8. It is not disputed before me that the only evidence against Rafeeq and Shabbir is one of discovery pursuant to the information provided by them under Section 27 of the Indian Evidence Act. It is indeed a valuable piece of evidence but as urged by Mr. Tikku, it suffers from a clear discrepancy which is aritb matically irreconciable. The first information report is silent as to the number of pictures stolen. It merely says that pictures were stolen. When the matter came to the Court and prosecution led its evidence and Mishrilal (PW 1) was examined his statement precisely stated that he did not find two photos of Deviji (one small and one big) and one small photo of Madanmohanji which bad a brass backing. These three pictures, he did not find in the temple the next morning. When be came to identify he identified all the four pictures said to have been recovered from the house of Aziz. No attempt was made in the re-examination for any explanation of this discrepancy. It was plainly the duty of the prosecution. Now, doubt arises that when the total number of pictures that were stolen from the temple was only three, how it became four at the house of Aziz The witness is certainly not reliable when he identifies all the four pictures as belonging to the temple. When there is such a serious discrepancy in the matter of the discovery it is not reliable evidence. At least, so far as the discovery is concerned, it will not be safe to convict any one on such discrepant evidence. So far as the argument of Mr. Srimal is concerned that the witness seems to be confusing between pictures and idols, I am unable to accept that explonation however ingenious. The reason is, it will be confusing stone for paper In this view of the matter, I do not think that there is any evidence on record which needs any assistance from the confession of the co-accused, and, therefore, I do not propose to decide the debated question whether the confession is pre-trial or post-trial or whether only pre-trial confessions are admissible. I am expressing no opinion on the subject;

9. Thus, the conviction of Rafiq and Shabbir cannot be maintained. It is set aside. They are acquitted. They are on bail and need not surrender.

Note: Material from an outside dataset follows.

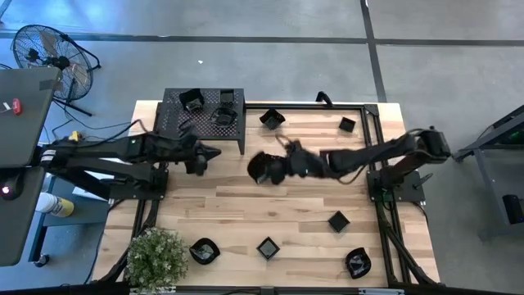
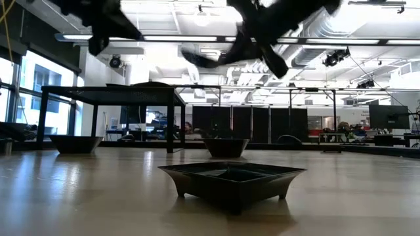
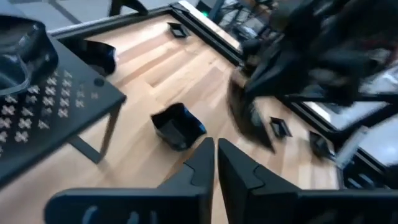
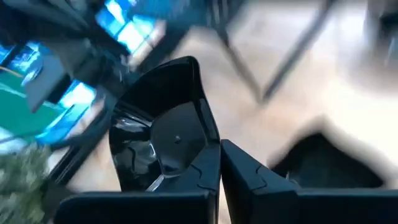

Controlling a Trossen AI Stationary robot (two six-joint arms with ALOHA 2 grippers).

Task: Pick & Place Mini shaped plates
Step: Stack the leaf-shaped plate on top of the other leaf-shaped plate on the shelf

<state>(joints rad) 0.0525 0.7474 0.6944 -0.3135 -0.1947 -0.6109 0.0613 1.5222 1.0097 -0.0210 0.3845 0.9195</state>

10. So for as the case of Aziz is concerned, it, is slightly of a different nature. There is evidence on record that from the house of Aziz one idol was recovered and that the said idol was of the temple. The person who had stolen the idol, confessed and stands convicted Therefore, there is no impediment in Aziz's conviction under Section 411 Indian Penal Code Leraned Counsel submits that there is a discrepancy in the number of pictures recovered from him house. Let us ignore it for the s ke of argument. The fact remains that on the information provided by Pappal an idol was recovered from the house of Aziz. Muslims do not normally keep idols in their homes and the idol recovered has been identified to be that of the temple and that it was stolen, stands also proved. Therefore, Aziz has been rightly held guilty under Section 411 Indian Penal Code.

11. Mr. Bhandari urged that he has already been behind the bar for about 37 days and that should be enough in the circumstances of the case. It is a case of theft of an idol in a temple. Thefts of sculpture have acquired some magnitude and recurrence and I an unable to take a lenient view in the situation. The courts below have inflicted six months imprisonment on Aziz I cannot take a view different from the one they have taken and, therefore, I uphold his sentence of six months imprisonment.

12. The revision application of Aziz fails and is hereby dismissed He is on bail. The District Magistrate concerned will immediately take steps to cause his arrest and to send him to jail to serve out the remaining sentence.